A brief introduction to character independent HMMs when testing for correlation

Background

This document is a practical guide to creating a general model set suitable to testing for correlation between two (or more) discrete characters and is meant to accompany the work of Boyko and Beaulieu (in prep.). Note: this document will not discuss the collapsed model since what is presented below should be more generally useful to readers.
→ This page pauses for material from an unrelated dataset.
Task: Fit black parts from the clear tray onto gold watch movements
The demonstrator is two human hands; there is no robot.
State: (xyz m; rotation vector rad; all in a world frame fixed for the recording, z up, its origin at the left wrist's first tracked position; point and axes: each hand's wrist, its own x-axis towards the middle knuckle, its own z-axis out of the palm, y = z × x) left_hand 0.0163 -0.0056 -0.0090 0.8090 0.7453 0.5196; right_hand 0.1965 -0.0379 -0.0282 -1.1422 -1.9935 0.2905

A character is defined as a general property of the organism that can have alternative states. For example, flower color would be a character but the specific color (e.g., red, white, orange) would be alternative states of that character. States are generally mutually exclusive (an individual cannot have both red and white flowers), but there are ways to model polymorphism within a species. Testing for correlation means we are interested in whether the specific state of a character influences the states of another character and vice versa. For example, whether red or white flowers are more likely to be unscented or scented? Our characters would be flower color and scent and each has two states (flower color can be red or white and scent can be absent or present).

Typically comparative analyses which aimed to test for correlation between discrete characters have used the framework of Pagel (1994). This means fitting two models: one in which change in character X and character Y are dependent on each other and one in which the changes in each character are independent of one another. To determine whether a model says the characters “depend” on one another let us first define our model for two binary characters.

\[F = flower\ color\ where,\ 0=red\ \&\ 1=white\\\] \[S = scent\ where,\ 0=unscented\ \&\ 1=scented\\\] \[ \begin{bmatrix} - & F_{0}S_{0} \rightarrow F_{0}S_{1} & F_{0}S_{0} \rightarrow F_{1}S_{0} & -\\ - & - & - & -\\ - & - & - & -\\ - & - & - & -\\ \end{bmatrix} \]

Each element of the matrix above represents a potential transition between the combined states of our characters. Shown above is the first row which describes the possible transitions for a red flower (\(F_0\)) that is currently unscented (\(S_0\)). It can either transition to being scented (\(S_1\)) or become a white flower (\(F_1\)). Finally, there is also the possibility of a direct transition to being a white and scented flower, but since we are interested in character dependence we need to test whether the most likely pathways between states are in line with character dependence or independence and the presence of dual transitions would make that comparison impossible (see Boyko and Beaulieu, in prep.). The full matrix, with all possible transitions looks like this:

\[F = flower\ color\ where,\ 0=red\ \&\ 1=white\\\] \[S = scent\ where,\ 0=unscented\ \&\ 1=scented\\\] \[ \begin{bmatrix} - & F_{0}S_{0} \rightarrow F_{0}S_{1} & F_{0}S_{0} \rightarrow F_{1}S_{0} & -\\ F_{0}S_{1} \rightarrow F_{0}S_{0} & - & - & F_{0}S_{1} \rightarrow F_{1}S_{1} \\ F_{1}S_{0} \rightarrow F_{0}S_{0} & - & - & F_{1}S_{0} \rightarrow F_{1}S_{1} \\ - & F_{1}S_{1} \rightarrow F_{0}S_{1} & F_{1}S_{1} \rightarrow F_{1}S_{0} & -\\ \end{bmatrix} \]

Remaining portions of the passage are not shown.